About this exercise: Only the lines in the entries below from the line with "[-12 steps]" to the line with "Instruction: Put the", both included, belong in the answer, transcribed exactly and without pictures.

*** Study material Section Begins ***

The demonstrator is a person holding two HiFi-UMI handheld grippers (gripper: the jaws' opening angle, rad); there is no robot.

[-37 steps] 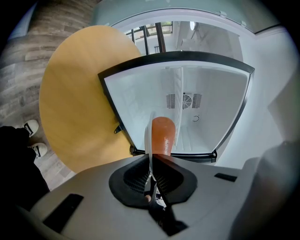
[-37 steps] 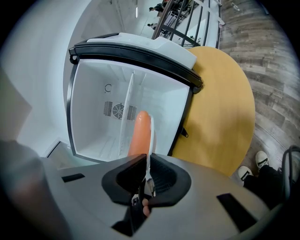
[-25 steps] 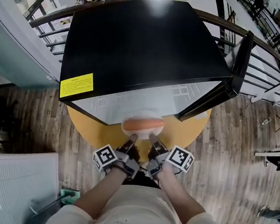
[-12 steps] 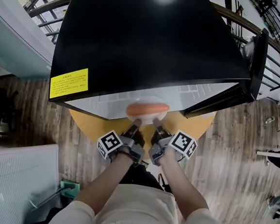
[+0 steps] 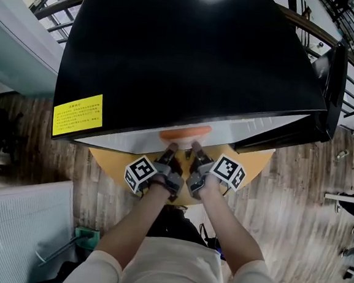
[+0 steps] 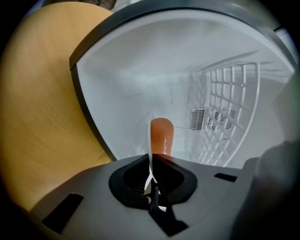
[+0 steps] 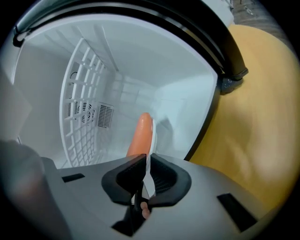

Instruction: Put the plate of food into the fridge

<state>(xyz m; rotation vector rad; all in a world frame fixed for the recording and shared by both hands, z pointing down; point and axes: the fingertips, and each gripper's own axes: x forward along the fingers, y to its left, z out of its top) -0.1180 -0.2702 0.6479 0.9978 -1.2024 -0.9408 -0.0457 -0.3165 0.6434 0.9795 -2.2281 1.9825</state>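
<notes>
Tools nearest: our left tool (image 5: 171, 149) and right tool (image 5: 195, 148) sit side by side above the round yellow bench (image 5: 110, 161), each clamped tight on the near rim of the white plate (image 7: 153, 135). From the head view, the black fridge (image 5: 190, 59) top half hides the plate. Only the tool views show the orange sausage (image 6: 161, 136) inside the white cavity, open room around it, and the wire rack (image 7: 79, 108) farther back.

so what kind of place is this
Probably an indoor landing or mezzanine in an office or lab, not a home kitchen. A small black fridge stands on a round wooden table, with a curved railing behind it and a plank floor.
</notes>
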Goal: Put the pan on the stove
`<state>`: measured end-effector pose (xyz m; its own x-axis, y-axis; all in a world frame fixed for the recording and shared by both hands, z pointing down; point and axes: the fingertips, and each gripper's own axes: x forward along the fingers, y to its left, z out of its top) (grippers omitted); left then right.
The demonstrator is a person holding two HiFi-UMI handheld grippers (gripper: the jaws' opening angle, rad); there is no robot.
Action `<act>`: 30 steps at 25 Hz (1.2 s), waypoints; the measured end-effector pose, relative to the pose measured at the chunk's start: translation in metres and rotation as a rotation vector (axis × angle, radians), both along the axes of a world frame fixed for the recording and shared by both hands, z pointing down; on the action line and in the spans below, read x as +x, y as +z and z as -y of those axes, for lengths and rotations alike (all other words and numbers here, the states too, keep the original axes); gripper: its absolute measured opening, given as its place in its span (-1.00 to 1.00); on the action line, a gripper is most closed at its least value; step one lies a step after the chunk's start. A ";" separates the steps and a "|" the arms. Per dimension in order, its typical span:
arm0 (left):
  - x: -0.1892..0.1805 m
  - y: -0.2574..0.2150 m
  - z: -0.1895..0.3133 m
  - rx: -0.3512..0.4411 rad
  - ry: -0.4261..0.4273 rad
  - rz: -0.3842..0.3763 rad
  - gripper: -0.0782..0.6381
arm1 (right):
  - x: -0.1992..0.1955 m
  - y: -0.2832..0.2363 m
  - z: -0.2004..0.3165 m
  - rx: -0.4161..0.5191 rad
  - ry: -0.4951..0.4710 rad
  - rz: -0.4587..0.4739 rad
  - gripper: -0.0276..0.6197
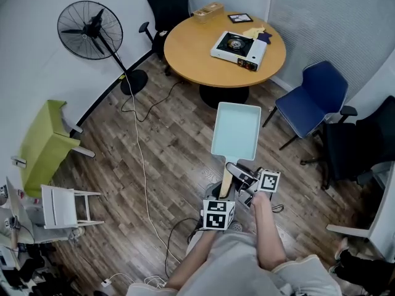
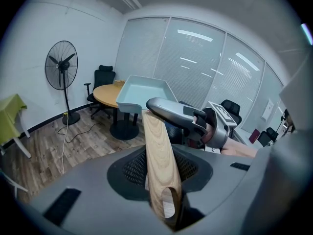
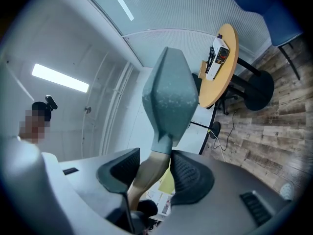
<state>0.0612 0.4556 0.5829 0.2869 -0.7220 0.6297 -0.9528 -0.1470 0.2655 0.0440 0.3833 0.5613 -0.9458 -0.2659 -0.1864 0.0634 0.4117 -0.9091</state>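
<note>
Wooden handle pinched by left tongs, right tongs; pan projecting beyond tips.

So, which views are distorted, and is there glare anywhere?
Head view: even light, sharp, the pan clear, edges slightly bent. Left gripper view: strong fisheye, dark corners, window blinds curved. Right gripper view: same fisheye, ceiling light glaring white.

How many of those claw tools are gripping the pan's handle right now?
2: the left gripper clamps the wooden handle near its free end, and the right gripper clamps it higher up, close to the pan. No others show.
</note>
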 end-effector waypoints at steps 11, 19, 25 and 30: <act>-0.063 -0.021 0.095 0.035 0.071 -0.012 -0.43 | -0.056 -0.021 0.096 0.013 0.095 0.045 -0.29; -0.098 -0.024 0.136 0.043 0.116 -0.042 -0.44 | -0.089 -0.029 0.137 0.060 0.141 0.031 -0.29; -0.106 -0.019 0.155 0.037 0.142 -0.051 -0.44 | -0.095 -0.024 0.155 0.063 0.166 0.012 -0.29; -0.111 -0.016 0.176 0.029 0.155 -0.045 -0.44 | -0.099 -0.023 0.176 0.062 0.182 0.015 -0.29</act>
<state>-0.0500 0.2800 0.5665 0.4240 -0.6845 0.5931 -0.9052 -0.2996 0.3013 -0.0545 0.2069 0.5386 -0.8800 -0.4201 -0.2218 -0.0039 0.4733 -0.8809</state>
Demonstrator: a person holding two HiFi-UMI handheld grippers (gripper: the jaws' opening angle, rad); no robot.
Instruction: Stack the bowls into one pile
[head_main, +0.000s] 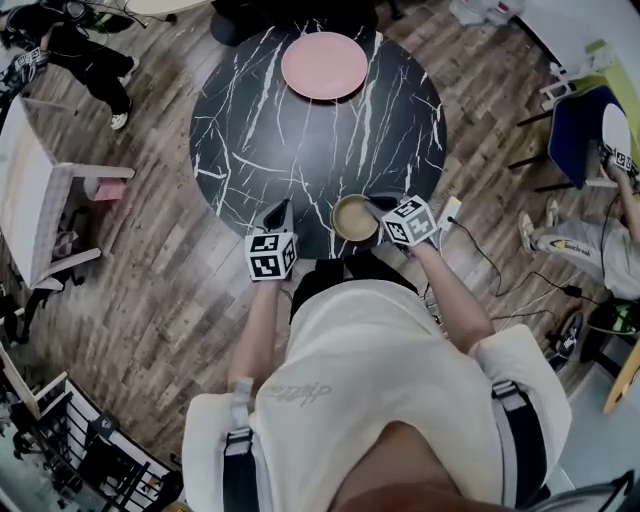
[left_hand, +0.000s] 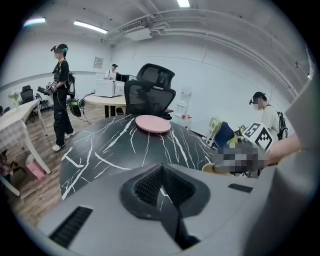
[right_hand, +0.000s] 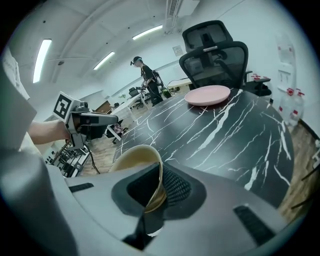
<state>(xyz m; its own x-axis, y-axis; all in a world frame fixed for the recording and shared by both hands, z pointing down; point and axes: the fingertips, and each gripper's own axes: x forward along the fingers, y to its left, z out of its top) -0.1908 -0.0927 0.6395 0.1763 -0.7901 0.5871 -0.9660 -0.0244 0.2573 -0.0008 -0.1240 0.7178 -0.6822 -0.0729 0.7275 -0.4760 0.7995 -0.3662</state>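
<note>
A shallow pink bowl (head_main: 324, 65) rests at the far side of the round black marble table (head_main: 300, 150). My right gripper (head_main: 385, 215) is shut on the rim of a tan bowl (head_main: 353, 217) at the table's near edge. In the right gripper view the tan bowl (right_hand: 137, 160) has its wall pinched between the jaws of the right gripper (right_hand: 152, 200), tilted on edge, and the pink bowl (right_hand: 207, 95) lies well beyond it. My left gripper (head_main: 278, 215) hangs to the left of the tan bowl, apart from it. In its own view the left gripper (left_hand: 161, 187) is shut with nothing between the jaws.
A black office chair (right_hand: 215, 55) stands behind the table's far edge. A person (left_hand: 61, 95) stands on the wooden floor far left, and another sits at the right by a blue chair (head_main: 578, 130). A white table (head_main: 30, 200) stands to the left. Cables (head_main: 490, 265) trail on the floor to the right.
</note>
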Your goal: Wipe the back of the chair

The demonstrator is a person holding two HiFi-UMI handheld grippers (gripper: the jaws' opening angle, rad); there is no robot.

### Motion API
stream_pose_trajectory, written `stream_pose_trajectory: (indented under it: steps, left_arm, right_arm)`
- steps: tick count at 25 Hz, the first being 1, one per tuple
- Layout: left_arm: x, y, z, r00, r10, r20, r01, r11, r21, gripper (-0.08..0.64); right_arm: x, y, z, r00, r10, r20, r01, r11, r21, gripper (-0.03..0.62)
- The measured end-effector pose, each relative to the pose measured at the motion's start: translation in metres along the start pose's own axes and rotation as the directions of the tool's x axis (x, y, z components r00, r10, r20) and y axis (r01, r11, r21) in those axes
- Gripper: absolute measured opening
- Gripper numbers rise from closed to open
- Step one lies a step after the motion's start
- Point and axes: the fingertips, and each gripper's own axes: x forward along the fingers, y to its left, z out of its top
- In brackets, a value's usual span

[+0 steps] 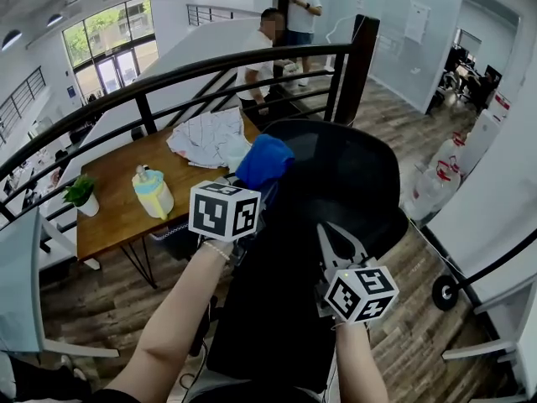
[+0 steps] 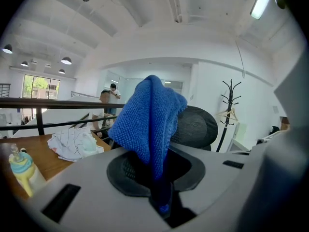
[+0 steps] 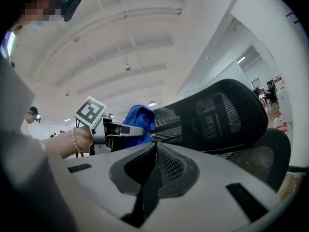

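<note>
**Wiping stage: start, as judged.** Your left gripper [image 1: 252, 190] has its jaws clamped on a blue cloth [image 1: 264, 159], held up at the upper edge of the black mesh chair [image 1: 352, 183]. Whether the cloth touches the mesh cannot be told. Your right gripper [image 3: 155, 148] has its jaws together with nothing between them, close to the chair's back. No wiped patch shows, so treat the whole back as left to do. The chair's base is hidden, and any dirt on the mesh is unreadable.

I find an open-plan office mezzanine: black mesh swivel chair [image 1: 352, 183], wooden surface [image 1: 113, 212], metal railing [image 1: 168, 78], coat stand [image 2: 231, 100].
</note>
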Motion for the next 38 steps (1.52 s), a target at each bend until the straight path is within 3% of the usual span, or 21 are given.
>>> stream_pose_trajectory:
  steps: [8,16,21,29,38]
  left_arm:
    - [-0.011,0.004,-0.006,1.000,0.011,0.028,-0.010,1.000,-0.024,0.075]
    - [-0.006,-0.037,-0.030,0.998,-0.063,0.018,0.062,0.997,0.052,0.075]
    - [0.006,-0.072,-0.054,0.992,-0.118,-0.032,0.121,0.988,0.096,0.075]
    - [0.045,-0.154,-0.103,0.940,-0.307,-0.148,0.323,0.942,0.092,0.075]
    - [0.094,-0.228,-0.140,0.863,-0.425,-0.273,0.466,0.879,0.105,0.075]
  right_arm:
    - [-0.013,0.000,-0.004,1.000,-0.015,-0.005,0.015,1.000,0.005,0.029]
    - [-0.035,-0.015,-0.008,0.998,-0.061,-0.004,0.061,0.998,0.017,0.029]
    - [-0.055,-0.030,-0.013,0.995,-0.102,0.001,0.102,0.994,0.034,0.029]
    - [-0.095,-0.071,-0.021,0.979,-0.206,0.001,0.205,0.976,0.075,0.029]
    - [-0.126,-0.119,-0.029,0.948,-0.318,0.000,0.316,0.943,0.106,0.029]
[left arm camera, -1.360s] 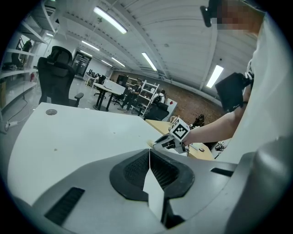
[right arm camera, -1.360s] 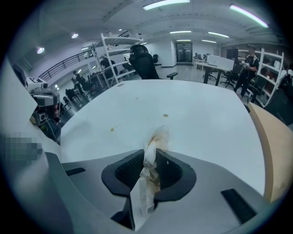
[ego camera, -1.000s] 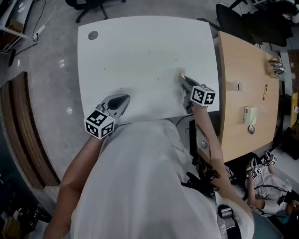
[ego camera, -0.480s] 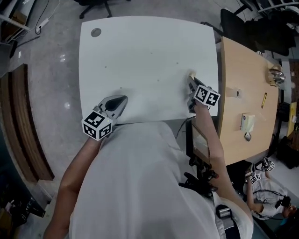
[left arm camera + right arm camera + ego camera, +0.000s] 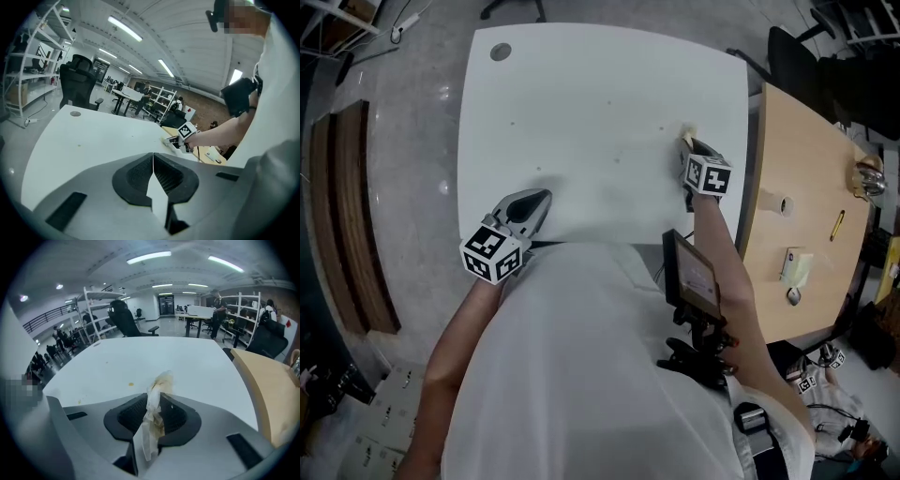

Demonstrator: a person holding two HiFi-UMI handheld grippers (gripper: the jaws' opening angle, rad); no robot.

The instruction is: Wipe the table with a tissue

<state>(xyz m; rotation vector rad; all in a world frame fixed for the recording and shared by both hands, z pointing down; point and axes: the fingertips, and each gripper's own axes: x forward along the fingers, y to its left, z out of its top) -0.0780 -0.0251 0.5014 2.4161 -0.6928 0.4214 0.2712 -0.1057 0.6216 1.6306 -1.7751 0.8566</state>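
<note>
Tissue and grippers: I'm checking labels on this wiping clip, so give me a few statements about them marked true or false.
1. The right gripper is shut on a stained tissue. True.
2. The left gripper holds a second tissue. False: its jaws are together with nothing between them.
3. A small orange spot lies on the white table ahead of the right gripper. True.
4. The right gripper is at the white table's left edge. False: it is near the right edge, and the left gripper is near the front edge on the left side.
</note>
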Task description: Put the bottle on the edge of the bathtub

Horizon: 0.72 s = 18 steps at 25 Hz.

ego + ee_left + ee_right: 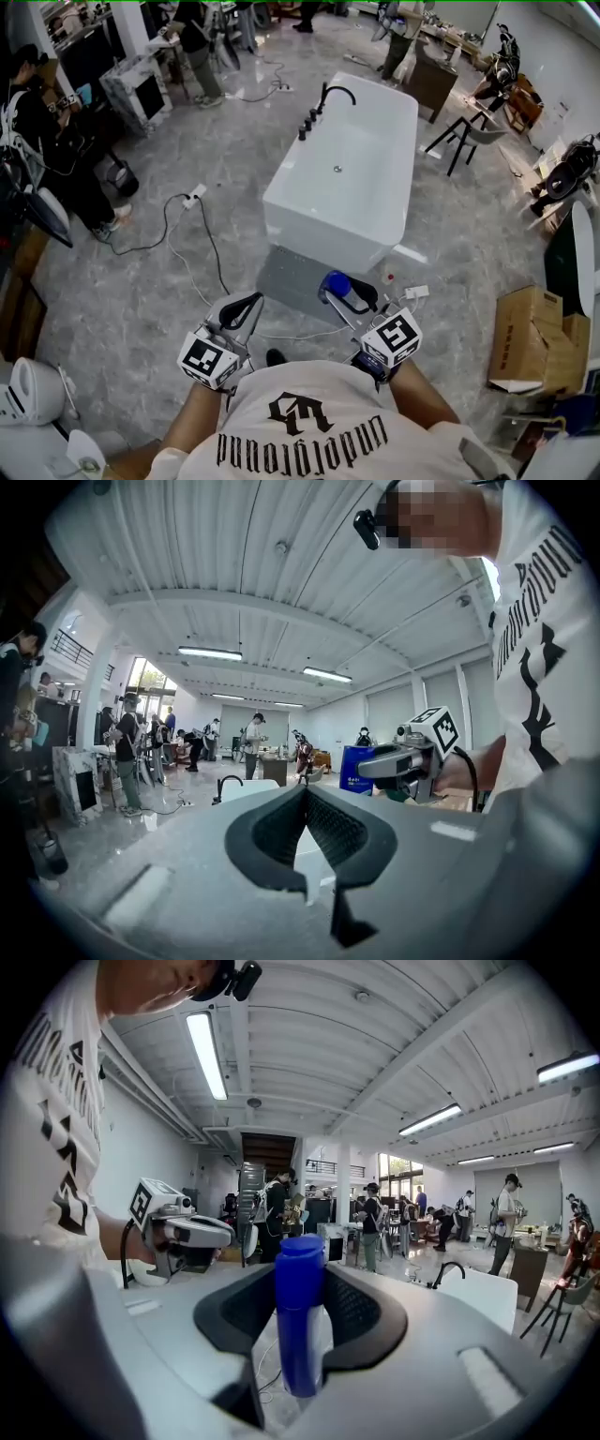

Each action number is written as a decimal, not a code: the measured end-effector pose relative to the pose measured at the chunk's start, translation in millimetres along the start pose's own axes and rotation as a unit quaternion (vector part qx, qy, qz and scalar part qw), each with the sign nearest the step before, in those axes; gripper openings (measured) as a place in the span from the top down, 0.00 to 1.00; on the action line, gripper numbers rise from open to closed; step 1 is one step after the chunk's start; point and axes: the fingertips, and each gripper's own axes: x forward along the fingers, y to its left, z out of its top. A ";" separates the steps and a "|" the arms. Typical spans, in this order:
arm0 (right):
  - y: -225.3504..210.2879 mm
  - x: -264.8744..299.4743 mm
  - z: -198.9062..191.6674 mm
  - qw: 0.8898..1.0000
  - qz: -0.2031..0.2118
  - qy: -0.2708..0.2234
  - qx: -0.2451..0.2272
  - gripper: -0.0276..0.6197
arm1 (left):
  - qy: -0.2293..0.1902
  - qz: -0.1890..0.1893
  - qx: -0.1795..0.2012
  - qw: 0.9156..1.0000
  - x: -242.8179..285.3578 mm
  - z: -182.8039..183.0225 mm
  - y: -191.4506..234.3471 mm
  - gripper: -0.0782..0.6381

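Observation:
A blue bottle (pixel 336 283) with a blue cap stands upright between the jaws of my right gripper (pixel 343 292), which is shut on it. In the right gripper view the bottle (pixel 300 1316) fills the gap between the black pads (pixel 361 1312). My left gripper (pixel 250 301) hangs level with it on the left, its curved pads (pixel 342 829) touching at the tips with nothing between them. The white bathtub (pixel 328 234) with a black faucet (pixel 337 91) stands on the floor just ahead of both grippers, its near end closest to the bottle.
A grey mat (pixel 291 281) lies at the tub's near end. A power strip (pixel 194 197) and cables trail across the floor on the left. A cardboard box (pixel 530 337) sits at the right, a black-legged chair (pixel 469 131) beyond the tub. People stand at the back.

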 end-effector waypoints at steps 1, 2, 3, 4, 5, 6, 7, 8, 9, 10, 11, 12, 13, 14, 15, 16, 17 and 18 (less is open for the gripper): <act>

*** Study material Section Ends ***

Response box:
[-12 steps] 
[+0 steps] 
[+0 steps] 
[+0 steps] 

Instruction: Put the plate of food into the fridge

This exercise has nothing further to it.